§ **WHAT THE TASK ASKS**:
Please copy each line from the entries that contains the string "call".

━━ THE DATA ━━

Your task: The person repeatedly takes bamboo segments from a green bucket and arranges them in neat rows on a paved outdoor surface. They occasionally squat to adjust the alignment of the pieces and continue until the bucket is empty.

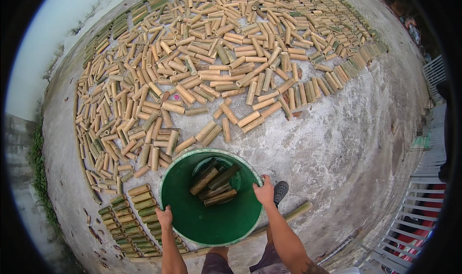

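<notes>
A big round green plastic tub (192, 226) stands tilted in front of me, its mouth toward me. Several dark, wet-looking bamboo tubes (204, 180) lie in a heap at its bottom. The fingers of my left hand (164, 217) are closed on the tub's left rim. On the opposite side, my right hand (263, 192) grips the right rim. The underside of the tub is hidden.
Many cut bamboo tubes (192, 76) lie scattered over the concrete floor (346, 144) beyond the tub. Neat rows of greener tubes (130, 221) sit at the left. A long bamboo pole (298, 210) lies by my feet. A white railing (409, 226) runs along the right; a wall (29, 72) stands left.
</notes>
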Available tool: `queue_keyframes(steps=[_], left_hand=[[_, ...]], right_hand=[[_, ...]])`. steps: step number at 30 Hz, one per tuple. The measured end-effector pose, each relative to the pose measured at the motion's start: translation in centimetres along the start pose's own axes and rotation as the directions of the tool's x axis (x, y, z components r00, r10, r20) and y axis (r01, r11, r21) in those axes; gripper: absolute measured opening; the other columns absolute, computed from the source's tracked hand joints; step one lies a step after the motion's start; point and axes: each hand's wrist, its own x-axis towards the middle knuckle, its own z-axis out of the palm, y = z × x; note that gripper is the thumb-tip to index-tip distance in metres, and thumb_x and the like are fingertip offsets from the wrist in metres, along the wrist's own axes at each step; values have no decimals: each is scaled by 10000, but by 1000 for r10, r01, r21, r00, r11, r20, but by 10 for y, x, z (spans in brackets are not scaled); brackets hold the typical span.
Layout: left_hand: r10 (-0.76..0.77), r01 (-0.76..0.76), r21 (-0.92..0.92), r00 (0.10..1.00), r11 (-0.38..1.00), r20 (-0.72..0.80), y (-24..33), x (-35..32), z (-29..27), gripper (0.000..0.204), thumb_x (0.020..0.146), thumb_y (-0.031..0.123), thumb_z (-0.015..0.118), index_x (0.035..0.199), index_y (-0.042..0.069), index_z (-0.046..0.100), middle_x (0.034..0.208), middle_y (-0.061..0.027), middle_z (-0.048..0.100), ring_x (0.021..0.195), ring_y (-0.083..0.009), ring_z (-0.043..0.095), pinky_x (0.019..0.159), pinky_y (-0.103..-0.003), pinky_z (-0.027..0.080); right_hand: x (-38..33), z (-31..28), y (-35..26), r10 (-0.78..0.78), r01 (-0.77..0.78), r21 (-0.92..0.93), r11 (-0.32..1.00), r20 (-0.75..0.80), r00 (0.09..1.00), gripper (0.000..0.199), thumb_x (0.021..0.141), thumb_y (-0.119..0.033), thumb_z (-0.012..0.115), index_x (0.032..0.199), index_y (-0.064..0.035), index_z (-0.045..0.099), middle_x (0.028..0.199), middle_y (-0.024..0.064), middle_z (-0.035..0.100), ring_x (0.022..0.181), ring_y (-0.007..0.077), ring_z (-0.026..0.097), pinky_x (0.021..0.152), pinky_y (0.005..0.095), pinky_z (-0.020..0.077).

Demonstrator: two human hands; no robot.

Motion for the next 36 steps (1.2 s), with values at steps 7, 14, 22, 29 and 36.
queue_keyframes(steps=[7,14,22,29,36], left_hand=[[280,-272,139,959,952,-37,166,-143,37,684,834,401,700,1270,-82,490,1156,-346,608,1109,-498,583,965,-477,450],[423,-451,75,874,889,237,305,-245,104,628,819,406,743,1144,-98,557,960,-281,674,916,-377,668,846,-430,505],[591,-809,28,452,587,668,428,-287,285,806,840,485,712,1328,-103,457,1317,-358,535,1247,-455,533,1058,-469,422],[808,-887,-199,260,416,529,471,-336,411,695,857,256,710,1414,-36,413,1372,-351,462,1257,-497,487,1065,-487,421],[864,-926,-245,140,287,483,455,-423,402,466,907,164,647,1335,19,532,1464,-293,403,1330,-479,424,1115,-485,375]], right_hand=[[125,-102,48,227,-280,158,947,287,931,592,723,-180,758,1204,115,580,1115,278,679,1017,353,687,875,410,544],[80,-228,158,463,-462,620,634,174,869,535,751,-23,721,1245,82,545,1098,193,663,947,307,663,826,407,549],[51,-310,251,593,-149,945,291,-56,803,387,814,36,692,1179,26,566,1089,143,668,933,262,661,831,374,536],[43,-274,289,679,-91,942,323,-164,715,465,891,-65,683,1305,24,491,1242,163,613,1091,262,612,946,393,493],[32,-259,299,678,-487,687,539,-11,735,679,877,-339,754,1346,33,434,1116,158,640,882,217,660,697,343,556]])
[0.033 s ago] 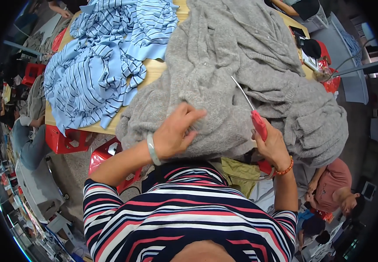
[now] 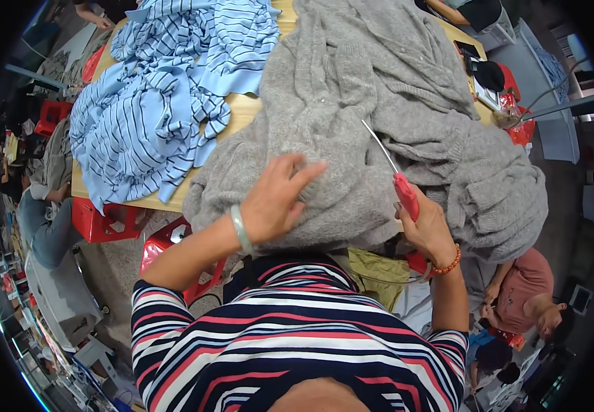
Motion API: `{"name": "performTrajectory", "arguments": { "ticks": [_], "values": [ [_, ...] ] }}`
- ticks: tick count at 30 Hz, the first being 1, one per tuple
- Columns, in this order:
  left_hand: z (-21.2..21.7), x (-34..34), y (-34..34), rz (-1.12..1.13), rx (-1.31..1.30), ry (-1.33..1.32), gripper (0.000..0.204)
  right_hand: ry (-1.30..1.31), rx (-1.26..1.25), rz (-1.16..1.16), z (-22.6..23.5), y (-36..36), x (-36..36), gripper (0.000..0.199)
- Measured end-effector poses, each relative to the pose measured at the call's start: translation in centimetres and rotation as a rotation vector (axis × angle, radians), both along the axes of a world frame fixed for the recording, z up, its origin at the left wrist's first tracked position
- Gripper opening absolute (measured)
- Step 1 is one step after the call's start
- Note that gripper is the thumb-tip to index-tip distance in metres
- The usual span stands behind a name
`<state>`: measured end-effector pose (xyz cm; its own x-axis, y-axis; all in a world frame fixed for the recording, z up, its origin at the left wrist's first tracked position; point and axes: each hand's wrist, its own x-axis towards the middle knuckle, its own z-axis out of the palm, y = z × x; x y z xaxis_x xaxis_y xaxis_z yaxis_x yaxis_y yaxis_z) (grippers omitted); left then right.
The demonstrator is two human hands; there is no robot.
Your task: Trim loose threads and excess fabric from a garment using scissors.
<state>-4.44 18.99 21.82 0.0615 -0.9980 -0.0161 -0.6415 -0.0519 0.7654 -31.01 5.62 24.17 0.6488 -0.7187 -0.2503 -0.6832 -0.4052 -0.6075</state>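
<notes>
Left hand point(image 2: 276, 202) spread flat on the grey knit cardigan point(image 2: 379, 117); right hand point(image 2: 427, 226) gripping red-handled scissors point(image 2: 400, 182), positions unchanged.

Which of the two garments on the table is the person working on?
The grey knitted cardigan: the left hand lies flat on it, the right hand holds red-handled scissors over it. The blue striped shirt lies untouched.

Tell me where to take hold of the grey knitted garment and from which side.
Grip the grey knitted garment at its near edge, where it hangs over the wooden table by the left hand. Come from the person's side: there the knit bunches into thick folds, easy to pinch. The right hand holds red-handled scissors close by, so keep left.
</notes>
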Motion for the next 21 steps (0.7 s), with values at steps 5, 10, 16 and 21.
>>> {"name": "performTrajectory", "arguments": {
  "ticks": [5,10,16,21],
  "values": [
    [-4.3,2.4,-2.6,-0.247,-0.121,-0.071,0.055,0.020,-0.071,0.087,-0.8,0.3,0.4,0.038],
    [2.1,-0.7,-0.6,-0.518,-0.318,-0.083,0.025,-0.032,-0.031,0.035,0.5,0.2,0.1,0.037],
    [1.4,-2.9,1.4,-0.526,-0.271,-0.203,0.023,-0.012,-0.048,0.053,2.0,1.2,-0.4,0.038],
    [-7.0,-4.6,-0.1,-0.079,-0.251,-0.466,0.048,0.028,-0.097,0.141,3.0,2.7,0.3,0.039]
  ]
}}
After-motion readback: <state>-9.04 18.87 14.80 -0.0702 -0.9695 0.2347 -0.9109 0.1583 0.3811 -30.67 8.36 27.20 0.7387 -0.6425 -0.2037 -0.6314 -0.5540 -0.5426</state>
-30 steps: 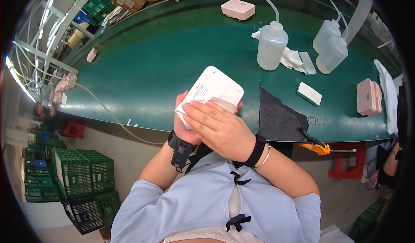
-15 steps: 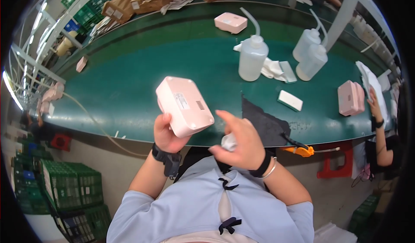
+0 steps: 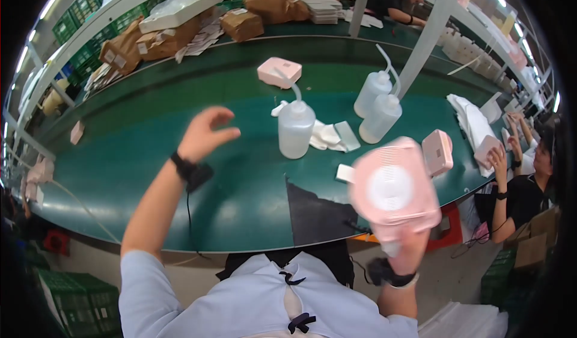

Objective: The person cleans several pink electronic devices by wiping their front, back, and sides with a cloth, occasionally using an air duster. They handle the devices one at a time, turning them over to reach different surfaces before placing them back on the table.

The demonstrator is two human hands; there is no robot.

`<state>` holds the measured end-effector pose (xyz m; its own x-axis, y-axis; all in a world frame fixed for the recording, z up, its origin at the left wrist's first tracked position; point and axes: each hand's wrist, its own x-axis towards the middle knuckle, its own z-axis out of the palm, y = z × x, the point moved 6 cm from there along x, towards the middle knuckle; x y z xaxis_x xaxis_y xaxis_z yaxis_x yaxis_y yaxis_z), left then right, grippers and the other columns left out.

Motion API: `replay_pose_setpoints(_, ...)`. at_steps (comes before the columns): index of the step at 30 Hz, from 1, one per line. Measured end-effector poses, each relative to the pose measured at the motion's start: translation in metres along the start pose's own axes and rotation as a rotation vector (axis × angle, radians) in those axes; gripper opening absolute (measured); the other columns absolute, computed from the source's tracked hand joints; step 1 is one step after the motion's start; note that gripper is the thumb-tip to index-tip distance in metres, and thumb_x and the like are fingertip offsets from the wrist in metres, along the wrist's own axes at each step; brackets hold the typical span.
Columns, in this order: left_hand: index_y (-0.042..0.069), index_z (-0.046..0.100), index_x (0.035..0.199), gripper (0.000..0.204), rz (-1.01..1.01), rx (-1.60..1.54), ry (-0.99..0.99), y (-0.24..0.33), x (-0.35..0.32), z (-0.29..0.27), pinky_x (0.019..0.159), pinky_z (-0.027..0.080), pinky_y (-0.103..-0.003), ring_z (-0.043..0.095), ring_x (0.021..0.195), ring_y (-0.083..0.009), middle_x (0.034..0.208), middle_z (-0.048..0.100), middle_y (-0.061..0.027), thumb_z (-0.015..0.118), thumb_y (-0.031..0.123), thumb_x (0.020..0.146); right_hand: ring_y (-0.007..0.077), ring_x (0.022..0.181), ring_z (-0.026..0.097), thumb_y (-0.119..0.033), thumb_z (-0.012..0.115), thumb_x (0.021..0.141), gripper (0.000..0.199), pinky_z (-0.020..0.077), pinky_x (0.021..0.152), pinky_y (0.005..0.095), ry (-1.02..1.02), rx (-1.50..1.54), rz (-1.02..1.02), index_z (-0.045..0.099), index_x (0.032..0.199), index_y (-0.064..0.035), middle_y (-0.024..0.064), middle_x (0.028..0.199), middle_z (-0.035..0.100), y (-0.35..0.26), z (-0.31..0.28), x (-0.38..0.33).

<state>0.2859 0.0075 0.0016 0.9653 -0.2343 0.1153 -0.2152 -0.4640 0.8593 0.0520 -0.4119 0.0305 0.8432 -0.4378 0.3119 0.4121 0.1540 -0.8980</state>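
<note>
A pink plastic device with a round white panel and ribbed lines on its face is held up over the right part of the bench, blurred by motion. My right hand grips it from below; a whitish patch by the fingers is too smeared to make out. My left hand is stretched over the green surface, thumb and fingers apart, holding nothing. The nearest thing to it is a translucent squeeze bottle. Another pink device lies farther back, and one more stands just beyond the held one.
Two more squeeze bottles stand on the green bench beside white cloths. A small white block and a black mat lie nearer me. At the right a co-worker's hands hold a pink piece. A metal post rises behind.
The pink device has passed from my left hand to my right, moved right and turned to its white-panel face. My left hand has let go and reached forward and left. The view has shifted.
</note>
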Motion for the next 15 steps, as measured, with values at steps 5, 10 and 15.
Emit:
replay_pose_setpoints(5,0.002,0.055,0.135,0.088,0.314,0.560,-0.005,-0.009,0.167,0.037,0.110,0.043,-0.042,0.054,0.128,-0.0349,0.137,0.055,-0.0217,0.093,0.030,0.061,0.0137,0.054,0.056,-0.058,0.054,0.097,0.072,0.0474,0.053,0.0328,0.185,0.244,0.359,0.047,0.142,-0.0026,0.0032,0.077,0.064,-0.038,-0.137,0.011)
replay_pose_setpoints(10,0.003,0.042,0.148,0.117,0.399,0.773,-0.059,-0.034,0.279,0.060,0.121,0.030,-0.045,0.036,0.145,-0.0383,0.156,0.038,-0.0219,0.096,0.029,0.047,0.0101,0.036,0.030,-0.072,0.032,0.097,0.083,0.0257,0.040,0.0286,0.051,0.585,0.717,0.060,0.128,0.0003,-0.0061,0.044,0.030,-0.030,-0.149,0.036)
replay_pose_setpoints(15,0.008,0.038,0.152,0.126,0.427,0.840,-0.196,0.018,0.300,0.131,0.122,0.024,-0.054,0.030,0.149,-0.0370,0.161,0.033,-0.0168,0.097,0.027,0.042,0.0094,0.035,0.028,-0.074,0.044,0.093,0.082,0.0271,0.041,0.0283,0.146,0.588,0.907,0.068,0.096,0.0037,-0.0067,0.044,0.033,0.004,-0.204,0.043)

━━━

§ **ANSWER AREA**:
- Measured end-effector poses, each relative to the pose measured at the call's start: translation in centimetres and rotation as a rotation vector (axis × angle, radians), both along the axes of a world frame fixed for the recording, z up, its origin at the left wrist's first tracked position
- Step 1 is one step after the call's start

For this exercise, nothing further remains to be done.